While presumptive Democratic nominee Joe Biden has not historically been as extreme on transaction taxes as some of his colleagues and Democratic challengers, the former vice president has already released a plan to double down on a progressive tax system.
An FTT “would impact everyone, every investor with a small account or a large one, every person with a 401(k) or 403(b), everyone saving for a house, a college education or retirement, everyone trying to better their lives,” said Robert Braglia, president of American Financial & Tax Strategies.
“Why they would want to punish those who save and invest is a mystery to me,” he added. “Saving and investing is exactly what this country needs more than ever. Wealth managers will just have to lower their model rate of return expectations because this will lower returns.”

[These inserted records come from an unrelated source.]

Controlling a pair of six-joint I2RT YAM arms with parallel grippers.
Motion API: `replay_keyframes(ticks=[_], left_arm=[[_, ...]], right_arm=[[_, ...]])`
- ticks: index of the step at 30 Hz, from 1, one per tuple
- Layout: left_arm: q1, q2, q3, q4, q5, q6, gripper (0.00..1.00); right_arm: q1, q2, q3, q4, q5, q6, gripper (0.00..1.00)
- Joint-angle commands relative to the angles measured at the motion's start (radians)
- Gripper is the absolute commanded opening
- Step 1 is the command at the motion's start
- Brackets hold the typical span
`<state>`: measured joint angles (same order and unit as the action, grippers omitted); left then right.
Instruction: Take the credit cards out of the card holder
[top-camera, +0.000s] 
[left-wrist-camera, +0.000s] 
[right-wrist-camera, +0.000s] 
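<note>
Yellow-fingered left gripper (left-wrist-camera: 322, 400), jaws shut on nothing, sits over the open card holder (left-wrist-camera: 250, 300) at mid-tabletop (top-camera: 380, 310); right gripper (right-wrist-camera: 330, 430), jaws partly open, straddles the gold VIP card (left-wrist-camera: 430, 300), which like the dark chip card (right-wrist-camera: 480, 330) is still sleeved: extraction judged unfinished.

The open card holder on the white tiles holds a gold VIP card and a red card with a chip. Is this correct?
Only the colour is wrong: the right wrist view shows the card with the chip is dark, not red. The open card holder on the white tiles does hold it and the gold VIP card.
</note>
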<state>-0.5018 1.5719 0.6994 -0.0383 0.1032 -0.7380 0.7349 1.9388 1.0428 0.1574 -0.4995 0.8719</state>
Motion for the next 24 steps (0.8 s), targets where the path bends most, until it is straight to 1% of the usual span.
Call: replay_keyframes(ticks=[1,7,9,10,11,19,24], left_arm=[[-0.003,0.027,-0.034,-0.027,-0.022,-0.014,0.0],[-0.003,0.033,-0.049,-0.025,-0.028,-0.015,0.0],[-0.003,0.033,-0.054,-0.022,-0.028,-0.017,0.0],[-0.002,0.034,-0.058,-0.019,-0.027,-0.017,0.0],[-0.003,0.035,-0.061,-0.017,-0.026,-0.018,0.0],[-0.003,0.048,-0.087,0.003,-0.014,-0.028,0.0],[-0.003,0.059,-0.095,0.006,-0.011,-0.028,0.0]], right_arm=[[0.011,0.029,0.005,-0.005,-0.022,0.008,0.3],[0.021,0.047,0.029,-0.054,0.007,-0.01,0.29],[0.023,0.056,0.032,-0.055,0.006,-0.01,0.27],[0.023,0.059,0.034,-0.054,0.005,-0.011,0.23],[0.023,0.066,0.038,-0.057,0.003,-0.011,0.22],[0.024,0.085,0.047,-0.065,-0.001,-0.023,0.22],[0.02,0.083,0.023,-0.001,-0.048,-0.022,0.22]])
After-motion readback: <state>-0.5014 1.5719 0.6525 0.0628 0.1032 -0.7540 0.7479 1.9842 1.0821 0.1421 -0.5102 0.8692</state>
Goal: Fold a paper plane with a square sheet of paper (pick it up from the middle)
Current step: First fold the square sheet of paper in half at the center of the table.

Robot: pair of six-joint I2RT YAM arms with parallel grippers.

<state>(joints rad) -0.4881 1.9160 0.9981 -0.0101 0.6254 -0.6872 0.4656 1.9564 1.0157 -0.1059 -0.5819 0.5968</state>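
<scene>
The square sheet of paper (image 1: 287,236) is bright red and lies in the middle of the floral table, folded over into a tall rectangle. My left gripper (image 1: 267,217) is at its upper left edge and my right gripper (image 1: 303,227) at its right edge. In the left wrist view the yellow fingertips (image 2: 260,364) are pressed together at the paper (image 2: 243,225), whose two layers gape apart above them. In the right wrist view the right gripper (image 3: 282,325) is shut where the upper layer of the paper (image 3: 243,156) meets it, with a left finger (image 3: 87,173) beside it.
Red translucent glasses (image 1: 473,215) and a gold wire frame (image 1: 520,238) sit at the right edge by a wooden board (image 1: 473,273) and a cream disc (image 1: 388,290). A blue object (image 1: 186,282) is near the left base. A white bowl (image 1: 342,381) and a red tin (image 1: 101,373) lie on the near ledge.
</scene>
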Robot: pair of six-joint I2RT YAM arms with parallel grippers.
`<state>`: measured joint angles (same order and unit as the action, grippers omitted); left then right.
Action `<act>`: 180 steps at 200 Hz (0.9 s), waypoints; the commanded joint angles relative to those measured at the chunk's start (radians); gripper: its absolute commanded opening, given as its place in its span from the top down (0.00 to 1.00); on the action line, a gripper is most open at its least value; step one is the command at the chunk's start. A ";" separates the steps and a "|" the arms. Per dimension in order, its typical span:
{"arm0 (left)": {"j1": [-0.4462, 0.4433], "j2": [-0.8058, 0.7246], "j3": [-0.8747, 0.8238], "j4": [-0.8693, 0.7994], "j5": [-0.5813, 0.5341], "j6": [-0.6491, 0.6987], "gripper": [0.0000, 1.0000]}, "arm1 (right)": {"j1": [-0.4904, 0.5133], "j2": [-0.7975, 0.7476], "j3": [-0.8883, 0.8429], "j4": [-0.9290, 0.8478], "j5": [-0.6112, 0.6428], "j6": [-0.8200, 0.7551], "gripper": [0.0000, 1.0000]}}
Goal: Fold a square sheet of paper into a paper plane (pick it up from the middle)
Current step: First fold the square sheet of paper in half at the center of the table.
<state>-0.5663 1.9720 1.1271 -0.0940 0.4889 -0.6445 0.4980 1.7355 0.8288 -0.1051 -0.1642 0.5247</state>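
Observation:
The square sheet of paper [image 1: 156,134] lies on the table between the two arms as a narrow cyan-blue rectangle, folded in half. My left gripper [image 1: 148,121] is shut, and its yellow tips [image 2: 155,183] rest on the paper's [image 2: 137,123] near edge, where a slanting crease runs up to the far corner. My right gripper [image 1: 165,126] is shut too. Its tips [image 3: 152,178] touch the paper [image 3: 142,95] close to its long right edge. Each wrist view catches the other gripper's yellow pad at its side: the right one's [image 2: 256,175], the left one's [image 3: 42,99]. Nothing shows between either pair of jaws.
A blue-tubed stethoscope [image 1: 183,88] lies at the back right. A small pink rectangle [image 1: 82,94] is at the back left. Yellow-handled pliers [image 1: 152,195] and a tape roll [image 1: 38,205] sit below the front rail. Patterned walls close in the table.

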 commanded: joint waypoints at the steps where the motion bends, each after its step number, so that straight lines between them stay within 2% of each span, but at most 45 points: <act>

The Greenwich report, which included results from a survey of 58 market professionals from the United States, Europe and Asia, lists the potential friction from a financial transaction tax as hurting liquidity, widening price spreads, increasing capital costs for debt issuers, and increasing borrowing cost for the public and private sectors.
The market participants also believe an FTT could mark the end of zero-cost trading commissions at some platforms.
“One way or another these trading fees will be passed along to the trading public,” Swanson said.
Dennis Kelleher, chief executive of Better Markets, is less worried about the negative impact of a transaction tax on markets and financial systems than he is on the rational for any such tax.
“The industry is often arguing that FTTs will be a disaster for our markets, but we know for a fact that is not the case, in fact, the SEC already imposes a small transaction tax,” he said. “A transaction tax is a perfectly reasonable thing to do; the more difficult thing is deciding your objective and how do you avoid unintended consequences.”
Regarding Kelleher’s reference to the Securities and Exchange Commission’s transaction tax, the so-called Section 31 is a 0.0021% levy on transactions to help fund its regulatory operations.
The fee, which amounts to $22.10 per $1 million worth of sales, is charged to the industry’s self-regulatory organizations, which are then passed along to the broker-dealer members.
From there the fees get passed on to the final seller in the transaction listed on statements as “regulatory fees,” which illustrates how the end investor ultimately pays.
But that 0.0021% tax is peanuts compared to a proposal from Senator Bernie Sanders during his presidential campaign, which would charge a tax of 0.5% on stocks, 0.1% on bonds, and 0.05% on derivatives.
Another proposal from March 2019 sought a tax of 0.1% on the fair market price of stock and bond transactions. For perspective, the current transaction tax proposals are between 47 and 238 times the SEC’s 2020 Section 31 fee.
From Kelleher’s perspective, the missing ingredient in any successful transaction tax proposal is a targeted objective.
Introducing taxes on trading just to raise revenue, as former Democratic presidential candidate Michael Bloomberg tried, are less likely to gain traction than something that seeks to improve market conditions, according to Kelleher.
For example, in this age of high-frequency and algorithmic trading strategies, Kelleher said 99% of all trades are now cancelled before they are executed.
“We’ve proposed a tax on cancellations because nearly all of those cazillion cancelations a day are algos and high-frequency traders trying to manipulate the markets,” he said. “If you had even a tiny fee on cancellations you could potentially dramatically impact the level of predatory behavior in our equity markets. And if I had a magic wand, I would have an exemption for the actual market participants like Fidelity, Vanguard, and Calpers.”